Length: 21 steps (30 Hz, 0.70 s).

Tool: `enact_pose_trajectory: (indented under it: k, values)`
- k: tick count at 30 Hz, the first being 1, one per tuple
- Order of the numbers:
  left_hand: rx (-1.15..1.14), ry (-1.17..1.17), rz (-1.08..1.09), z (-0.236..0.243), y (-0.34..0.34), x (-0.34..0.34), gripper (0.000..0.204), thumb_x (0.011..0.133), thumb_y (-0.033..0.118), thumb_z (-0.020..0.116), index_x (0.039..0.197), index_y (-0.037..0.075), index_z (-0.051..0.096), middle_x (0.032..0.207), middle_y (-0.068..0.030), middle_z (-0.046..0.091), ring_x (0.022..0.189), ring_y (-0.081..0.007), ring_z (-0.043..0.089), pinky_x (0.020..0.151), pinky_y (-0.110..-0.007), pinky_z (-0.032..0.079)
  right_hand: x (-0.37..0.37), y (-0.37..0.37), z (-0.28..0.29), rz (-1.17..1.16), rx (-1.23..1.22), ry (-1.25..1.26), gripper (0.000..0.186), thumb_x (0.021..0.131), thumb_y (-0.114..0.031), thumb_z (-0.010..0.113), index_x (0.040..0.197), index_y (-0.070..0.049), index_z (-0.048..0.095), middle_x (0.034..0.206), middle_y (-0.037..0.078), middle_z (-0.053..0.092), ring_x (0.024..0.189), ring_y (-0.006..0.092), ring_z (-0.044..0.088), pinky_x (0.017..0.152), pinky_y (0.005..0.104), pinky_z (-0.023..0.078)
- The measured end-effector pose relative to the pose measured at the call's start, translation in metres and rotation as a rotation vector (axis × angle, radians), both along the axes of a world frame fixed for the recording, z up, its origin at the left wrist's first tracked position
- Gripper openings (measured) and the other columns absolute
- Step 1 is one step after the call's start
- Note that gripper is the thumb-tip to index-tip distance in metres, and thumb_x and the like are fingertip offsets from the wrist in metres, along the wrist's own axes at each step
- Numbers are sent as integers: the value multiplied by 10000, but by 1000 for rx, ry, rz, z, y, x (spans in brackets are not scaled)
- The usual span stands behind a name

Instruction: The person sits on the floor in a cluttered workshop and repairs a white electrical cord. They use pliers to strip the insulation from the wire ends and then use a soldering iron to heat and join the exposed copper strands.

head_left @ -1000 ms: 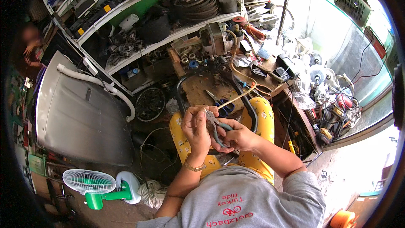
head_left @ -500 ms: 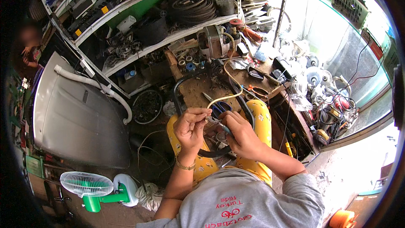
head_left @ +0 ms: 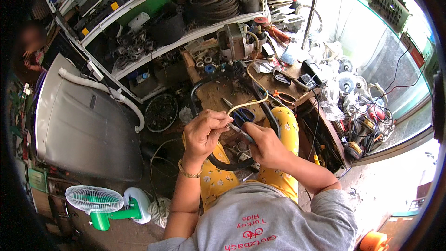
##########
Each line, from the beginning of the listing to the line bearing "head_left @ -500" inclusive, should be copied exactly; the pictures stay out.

Length: 21 steps (30 Hz, 0.70 s).

Tool: `enact_pose_trajectory: (indented under it: k, values)`
- k: tick count at 30 Hz, the first being 1, one per tuple
- Order of the numbers:
  left_hand: rx (-1.15..1.14), ry (-1.17..1.17), rz (-1.08..1.09), z (-0.236..0.243), y (-0.34..0.34), x (-0.34..0.34), gripper (0.000..0.204), thumb_x (0.011..0.133), thumb_y (-0.033..0.118), thumb_z (-0.020..0.116), index_x (0.039..0.197), index_y (-0.037..0.075), index_z (-0.051..0.096), middle_x (0.032..0.207), middle_y (-0.068..0.030), middle_z (-0.046..0.091), ring_x (0.022..0.189), ring_y (-0.081..0.007), ring_z (-0.043..0.089), pinky_x (0.020..0.151), pinky_y (-0.110..-0.007), pinky_z (-0.032..0.079)
  right_hand: x (-0.37..0.37), y (-0.37..0.37), z (-0.28..0.29), rz (-1.17..1.16), rx (-1.23..1.22), ry (-1.25..1.26), gripper (0.000..0.186), thumb_x (0.021..0.131), thumb_y (-0.114..0.031), thumb_z (-0.010..0.113), index_x (0.040..0.197), index_y (-0.070..0.049), index_z (-0.048..0.095), middle_x (0.034..0.206), middle_y (-0.037..0.078), middle_z (-0.053..0.092), ring_x (0.024..0.189), ring_y (-0.006..0.092), ring_z (-0.044..0.088), pinky_x (0.017..0.152), pinky_y (0.005..0.104), pinky_z (-0.023..0.078)
- The measured end-effector pose relative to the pose measured at the call's start, translation in metres and rotation as a rotation vector (axis × angle, radians), both along the axes of a world frame fixed for the recording, z up, its origin at the left wrist's first tracked position
- Gripper openings (measured) and the other columns absolute
- Step 1 is one step after the call's start
- Note that gripper is the thumb-tip to index-tip distance in metres, and thumb_x and the like are fingertip offsets from the wrist in metres, along the wrist's own axes at each step
- Numbers are sent as integers: the value multiplied by 10000, but by 1000 for rx, ry, rz, z, y, x (spans in brackets are not scaled)
- The usual span stands behind a name

Instruction: The person sits on the floor in a cluttered workshop and repairs a white electrical cord. They use pliers to strip the insulation from the wire ends and then use a soldering iron to heat and join the exposed copper strands.

head_left @ -1000 ms: 
head_left @ -500 ms: 

Nothing else belongs to this exercise.